--- START ---
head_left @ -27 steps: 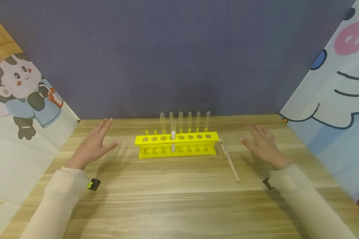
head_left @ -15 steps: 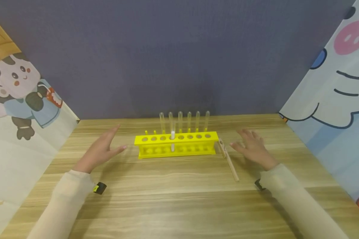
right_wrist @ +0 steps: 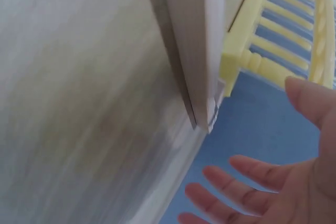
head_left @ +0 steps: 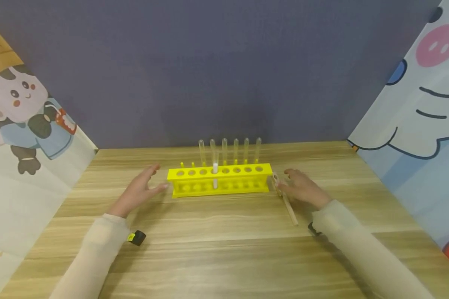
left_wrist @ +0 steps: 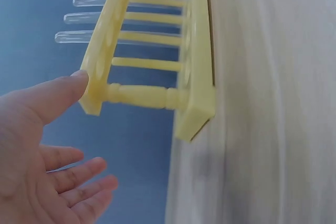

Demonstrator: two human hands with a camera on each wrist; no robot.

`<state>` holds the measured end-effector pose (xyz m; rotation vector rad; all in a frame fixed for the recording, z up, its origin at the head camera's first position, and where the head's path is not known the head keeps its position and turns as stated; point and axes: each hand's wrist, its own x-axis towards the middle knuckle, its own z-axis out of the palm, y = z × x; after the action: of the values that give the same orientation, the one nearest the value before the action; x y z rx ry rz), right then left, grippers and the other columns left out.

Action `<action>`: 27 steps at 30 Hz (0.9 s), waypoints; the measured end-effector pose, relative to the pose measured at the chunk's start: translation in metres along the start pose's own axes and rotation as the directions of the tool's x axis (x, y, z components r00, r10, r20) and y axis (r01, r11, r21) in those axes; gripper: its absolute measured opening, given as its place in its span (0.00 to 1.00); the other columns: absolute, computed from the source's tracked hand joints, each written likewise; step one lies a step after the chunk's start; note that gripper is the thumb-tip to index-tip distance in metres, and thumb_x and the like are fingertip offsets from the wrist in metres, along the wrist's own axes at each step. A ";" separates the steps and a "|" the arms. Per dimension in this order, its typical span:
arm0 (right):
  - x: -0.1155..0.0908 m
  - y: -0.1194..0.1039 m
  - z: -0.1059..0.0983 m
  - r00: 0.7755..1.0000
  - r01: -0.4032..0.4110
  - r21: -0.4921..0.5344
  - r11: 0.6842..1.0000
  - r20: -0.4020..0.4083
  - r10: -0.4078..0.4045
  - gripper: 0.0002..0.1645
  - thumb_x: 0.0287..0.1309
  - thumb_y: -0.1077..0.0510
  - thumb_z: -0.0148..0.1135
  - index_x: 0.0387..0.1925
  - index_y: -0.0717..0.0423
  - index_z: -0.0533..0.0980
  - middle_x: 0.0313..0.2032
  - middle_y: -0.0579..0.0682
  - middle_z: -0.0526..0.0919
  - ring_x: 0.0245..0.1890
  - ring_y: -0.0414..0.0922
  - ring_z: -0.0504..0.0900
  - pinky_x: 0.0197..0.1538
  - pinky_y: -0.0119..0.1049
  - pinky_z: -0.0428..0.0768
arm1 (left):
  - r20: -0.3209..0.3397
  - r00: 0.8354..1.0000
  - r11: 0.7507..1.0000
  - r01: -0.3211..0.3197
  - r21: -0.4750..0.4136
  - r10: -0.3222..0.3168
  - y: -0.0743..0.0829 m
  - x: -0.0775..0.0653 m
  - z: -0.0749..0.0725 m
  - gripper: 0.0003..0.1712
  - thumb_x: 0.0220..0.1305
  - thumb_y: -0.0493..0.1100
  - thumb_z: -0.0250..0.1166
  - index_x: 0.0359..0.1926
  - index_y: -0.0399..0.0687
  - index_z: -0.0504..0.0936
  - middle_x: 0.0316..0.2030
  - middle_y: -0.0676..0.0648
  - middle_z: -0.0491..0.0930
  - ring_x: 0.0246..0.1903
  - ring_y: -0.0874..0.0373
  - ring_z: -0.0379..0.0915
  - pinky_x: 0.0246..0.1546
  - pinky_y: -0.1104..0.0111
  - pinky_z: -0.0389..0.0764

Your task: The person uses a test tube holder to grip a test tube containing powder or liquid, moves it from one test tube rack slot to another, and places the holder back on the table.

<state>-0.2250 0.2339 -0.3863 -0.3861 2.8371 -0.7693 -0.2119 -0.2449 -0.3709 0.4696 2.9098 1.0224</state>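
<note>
A yellow test tube rack [head_left: 243, 175] stands on the wooden table. One test tube with white contents [head_left: 215, 168] sits upright in a middle hole, and several clear test tubes [head_left: 225, 149] stand upside down on the pegs behind. My left hand [head_left: 138, 193] is beside the rack's left end, fingers spread; in the left wrist view its thumb [left_wrist: 58, 95] overlaps the top plate's corner. Just right of the rack lies a wooden test tube clamp [head_left: 289, 209]. My right hand [head_left: 303, 189] hovers at its far end with fingers extended, holding nothing; the thumb overlaps the clamp in the head view.
A dark blue-grey panel [head_left: 224, 74] rises behind the table [head_left: 217, 257]. Printed cartoon sheets flank it, a boy figure [head_left: 26, 104] on the left and a pig snout [head_left: 437, 45] on the right. Small black devices [head_left: 137, 238] sit at the wrists.
Both hands have moved inward, the left rightward to the rack's left end and the right leftward to the clamp. Rack, tubes and clamp have stayed in place.
</note>
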 end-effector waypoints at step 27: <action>0.013 -0.009 0.013 0.984 -0.106 -0.091 0.990 0.136 0.117 0.20 0.63 0.46 0.54 0.24 0.57 0.68 0.19 0.48 0.69 0.19 0.42 0.68 0.22 0.32 0.69 | 0.053 0.996 0.942 0.087 -0.325 -0.073 -0.001 0.019 0.033 0.24 0.63 0.42 0.63 0.58 0.36 0.73 0.53 0.37 0.77 0.52 0.43 0.72 0.53 0.53 0.74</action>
<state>-0.2328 0.2167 -0.3943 -0.2781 2.7373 -0.5796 -0.2263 -0.2208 -0.3959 0.3468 2.6223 1.4284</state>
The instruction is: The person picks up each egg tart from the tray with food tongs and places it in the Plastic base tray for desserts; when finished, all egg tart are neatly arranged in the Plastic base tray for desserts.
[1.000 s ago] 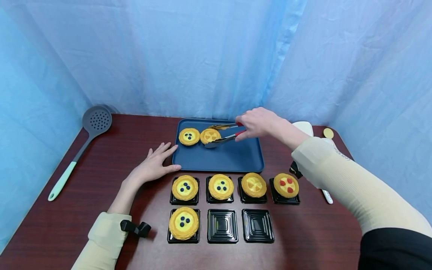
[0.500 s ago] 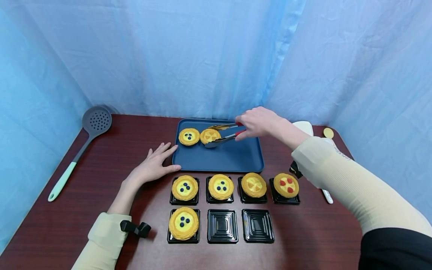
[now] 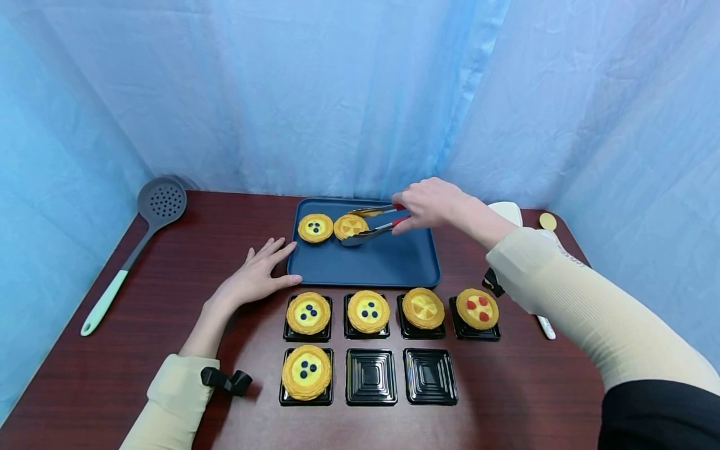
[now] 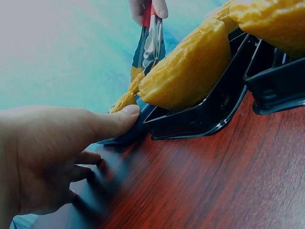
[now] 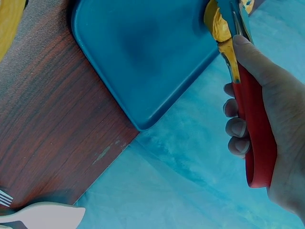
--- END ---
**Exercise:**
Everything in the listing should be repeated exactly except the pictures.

**Answer area:**
head_left @ -27 steps: 
head_left @ -15 steps: 
right_wrist @ +0 steps: 
head_left @ +0 steps: 
left_wrist @ +0 steps: 

Demonstrator: two human hands with a camera on each wrist; no robot.

`<state>` holds the measured end-effector pose (xyz m; rotation vector rad; all in a frame fixed for the recording, z up, its origin at the head camera's first position, and where the head's path is not known the head keeps its position and turns as stated; point and axes: each hand's wrist, its own x-axis towards the middle knuckle, its own z-axis out of the palm, y = z × x; after the action: of the values that give the same orientation, the one nearest the value before the action; x y z rx ry rz), right then left, grippers and the other columns left out.

Action `<action>`: 27 steps at 30 Hz (0.9 s), waypoints; the measured end-effector pose, relative to the pose measured at the chunk's start: translation in metres along the start pose's own axes and rotation as the directions of the tool's x axis (x, y, z components r00, r10, r20) and y axis (r01, r11, r21) in those axes; gripper: its absolute measured opening, given as its place in its span (0.00 to 1.00); the other columns: absolute, computed from the source's tracked hand joints, each written likewise; step one lies a step after the chunk's start; note that gripper is the thumb-tip to index-tip distance in metres, and thumb_x and the like are fingertip offsets from the wrist in metres, along the wrist's own axes at each step. A ";" separates the steps and a "|" the arms. Per dimension in this order, its typical span:
arm0 (right):
  - x: -0.1155..0.0908 m
  - y: -0.1194..0.1039 m
  - z: -0.1059..0.0983 m
  - r00: 0.7755..1.0000
  - r01: -0.4032..0.4110
  - r21: -0.4921..0.5344
  - r11: 0.6842..1.0000
  - r20: -0.4020..0.4083
  - r10: -0.4078..0.4045
  - gripper: 0.0002..0.1645
  - thumb_x: 0.0287..0.1309
  - thumb_y: -0.1077..0.0510
  - thumb_z: -0.0148..0.1135
  - index_x: 0.0387..0.1925
  - index_y: -0.0717..0.0423
  - index_z: -0.0533..0.0980
  - middle_x: 0.0313..0.2032
  - middle_y: -0.0579..0.0682
  - middle_z: -0.0526..0.0919
  - ring_x: 0.0245..0.1890
  - ring_y: -0.0414..0.0922
  - ring_z: -0.0504..0.0900
  - pinky_x: 0.0197..0.1538
  - pinky_y: -0.0119..0.1049
  - pinky_z: -0.0428..0.0768
arm1 (left):
  - r20: -0.3209..0.3397
  - r00: 0.8354..1.0000
  - r11: 0.7507..1.0000
  - r01: -0.3211..0.3197
  - r21: -0.4750..0.4136
  - r10: -0.3222..0.3168
  - y: -0.0743..0.0829 m
  - x: -0.0775..0.0653 m
  - z: -0.0749..0.0725 m
  - gripper: 0.0003..0.1712
  - thumb_x: 0.0220..0.1305
  - thumb_y: -0.0493..0.1100
  - thumb_z: -0.0250..0.1166
  - index_x: 0.0359..0.1926
  - index_y: -0.0399..0.0687
  - index_z: -0.0504..0.0936
  - middle_x: 0.0316..0.2030
  - middle_y: -0.0676..0.0648
  - middle_z: -0.0491..0.0930
  - ring_x: 0.0246..0.1903
  - ring_y: -0.0874..0.0373
  - ring_z: -0.0379..0.0915
  - pinky_x: 0.0246..0.1546
  - pinky_y: -0.1104..0.0111
  - pinky_z: -0.0389..0.0764

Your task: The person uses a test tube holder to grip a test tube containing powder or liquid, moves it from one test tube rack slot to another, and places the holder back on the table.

<state>-0.2250 0.2339 -0.3863 -0.3861 2.8371 -0.7693 -0.2119 -0.2449 -0.3709 0.4696 2.9098 1.0224</state>
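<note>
A yellow test tube rack [head_left: 243, 175] stands on the wooden table. One test tube with white contents [head_left: 215, 168] sits upright in a middle hole, and several clear test tubes [head_left: 225, 149] stand upside down on the pegs behind. My left hand [head_left: 138, 193] is beside the rack's left end, fingers spread; in the left wrist view its thumb [left_wrist: 58, 95] overlaps the top plate's corner. Just right of the rack lies a wooden test tube clamp [head_left: 289, 209]. My right hand [head_left: 303, 189] hovers at its far end with fingers extended, holding nothing; the thumb overlaps the clamp in the head view.
A dark blue-grey panel [head_left: 224, 74] rises behind the table [head_left: 217, 257]. Printed cartoon sheets flank it, a boy figure [head_left: 26, 104] on the left and a pig snout [head_left: 437, 45] on the right. Small black devices [head_left: 137, 238] sit at the wrists.
Both hands have moved inward, the left rightward to the rack's left end and the right leftward to the clamp. Rack, tubes and clamp have stayed in place.
</note>
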 end-effector waypoints at step 27: <action>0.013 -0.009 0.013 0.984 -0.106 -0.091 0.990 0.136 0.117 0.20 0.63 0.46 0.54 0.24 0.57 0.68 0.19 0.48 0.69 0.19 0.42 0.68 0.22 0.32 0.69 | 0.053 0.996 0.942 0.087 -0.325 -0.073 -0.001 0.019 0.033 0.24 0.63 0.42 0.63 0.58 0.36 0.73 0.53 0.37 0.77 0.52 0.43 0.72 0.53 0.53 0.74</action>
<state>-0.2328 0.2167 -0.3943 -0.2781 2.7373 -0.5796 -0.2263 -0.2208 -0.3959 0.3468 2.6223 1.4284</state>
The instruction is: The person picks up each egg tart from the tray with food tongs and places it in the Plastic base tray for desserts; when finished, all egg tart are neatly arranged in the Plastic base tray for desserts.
[1.000 s ago] 
[0.500 s ago] 
[now] 
[now] 
[now] 

No further output is needed here.